= Beginning of Section =

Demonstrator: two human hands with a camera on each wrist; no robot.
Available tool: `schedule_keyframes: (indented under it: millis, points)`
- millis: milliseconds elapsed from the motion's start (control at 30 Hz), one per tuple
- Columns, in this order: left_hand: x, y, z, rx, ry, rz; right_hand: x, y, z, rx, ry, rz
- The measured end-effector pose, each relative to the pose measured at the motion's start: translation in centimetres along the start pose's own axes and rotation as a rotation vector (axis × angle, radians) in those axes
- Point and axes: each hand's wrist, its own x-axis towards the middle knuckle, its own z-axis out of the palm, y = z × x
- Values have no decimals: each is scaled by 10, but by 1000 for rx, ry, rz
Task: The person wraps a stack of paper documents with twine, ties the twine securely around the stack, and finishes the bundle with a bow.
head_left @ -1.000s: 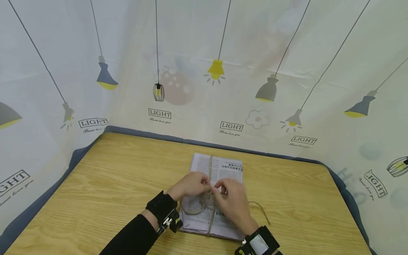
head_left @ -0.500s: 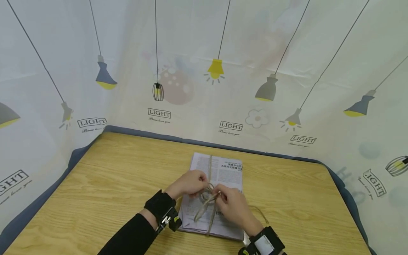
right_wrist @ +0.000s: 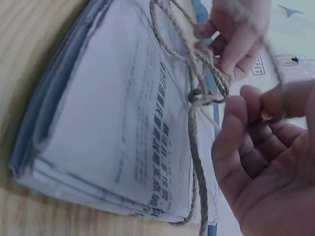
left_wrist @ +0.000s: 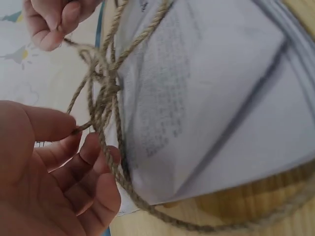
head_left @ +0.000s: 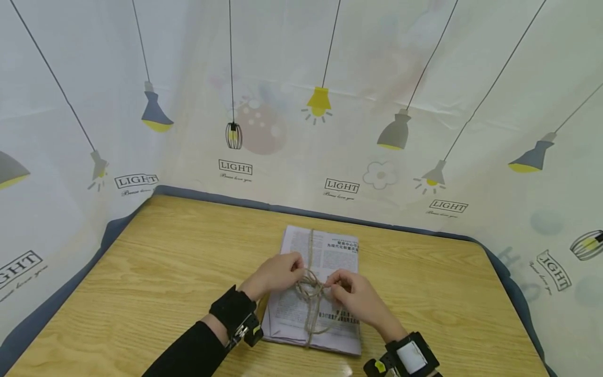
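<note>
Two hands meet over the middle of a flat stack of folded grey-white newspapers point(head_left: 316, 285), which lies on the light wooden worktop point(head_left: 155, 262) a little nearer you than the lamp-printed backdrop curtain point(head_left: 301, 104). From the head view, your left hand point(head_left: 275, 273) and right hand point(head_left: 354, 296) each pinch a strand of rough brown jute twine point(head_left: 311, 288). The twine already runs lengthwise around the stack, and a crossing has formed between your fingertips. A loose end trails down the front of the papers.

From the left wrist view, your left hand point(left_wrist: 54, 172) has thumb and curled fingers closed on a thin strand of twine point(left_wrist: 101, 98), and several strands gather into a loose tangle above the paper edge. The knot looks gathered but not yet snug, as I judge it.

From the right wrist view, your right hand point(right_wrist: 268, 147) has its fingers curled, and a strand rises towards them, though the grip itself is partly hidden. A small tight twist sits on the top sheet point(right_wrist: 128, 123).

The wrapping seems done; cinching the knot down and finishing the ends appears to be what is left.
</note>
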Motion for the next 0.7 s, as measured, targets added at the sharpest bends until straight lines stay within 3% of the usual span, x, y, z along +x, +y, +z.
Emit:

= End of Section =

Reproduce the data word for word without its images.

| TASK RESULT |
Demonstrator: two human hands with a camera on each wrist; no robot.
Available tool: `schedule_keyframes: (indented under it: millis, points)`
- millis: milliseconds elapsed from the motion's start (control at 30 Hz), one per tuple
- Columns, in this order: left_hand: x, y, z, rx, ry, rz; right_hand: x, y, z, rx, ry, rz
- The measured end-effector pose, each relative to the pose measured at the motion's start: translation in centimetres along the start pose's own axes and rotation as a rotation vector (axis × angle, radians) in those axes
- Point and axes: each hand's wrist, its own x-axis towards the middle knuckle, its own z-axis out of the palm, y = z × x
- Values have no decimals: each is scaled by 10, but by 1000 for rx, ry, rz
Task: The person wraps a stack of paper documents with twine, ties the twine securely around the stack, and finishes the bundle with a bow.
head_left @ -1.000s: 
head_left @ -0.500s: 
right_wrist @ +0.000s: 
left_wrist @ +0.000s: 
head_left @ +0.000s: 
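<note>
Two hands meet over the middle of a flat stack of folded grey-white newspapers point(head_left: 316, 285), which lies on the light wooden worktop point(head_left: 155, 262) a little nearer you than the lamp-printed backdrop curtain point(head_left: 301, 104). From the head view, your left hand point(head_left: 275, 273) and right hand point(head_left: 354, 296) each pinch a strand of rough brown jute twine point(head_left: 311, 288). The twine already runs lengthwise around the stack, and a crossing has formed between your fingertips. A loose end trails down the front of the papers.

From the left wrist view, your left hand point(left_wrist: 54, 172) has thumb and curled fingers closed on a thin strand of twine point(left_wrist: 101, 98), and several strands gather into a loose tangle above the paper edge. The knot looks gathered but not yet snug, as I judge it.

From the right wrist view, your right hand point(right_wrist: 268, 147) has its fingers curled, and a strand rises towards them, though the grip itself is partly hidden. A small tight twist sits on the top sheet point(right_wrist: 128, 123).

The wrapping seems done; cinching the knot down and finishing the ends appears to be what is left.
</note>
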Motion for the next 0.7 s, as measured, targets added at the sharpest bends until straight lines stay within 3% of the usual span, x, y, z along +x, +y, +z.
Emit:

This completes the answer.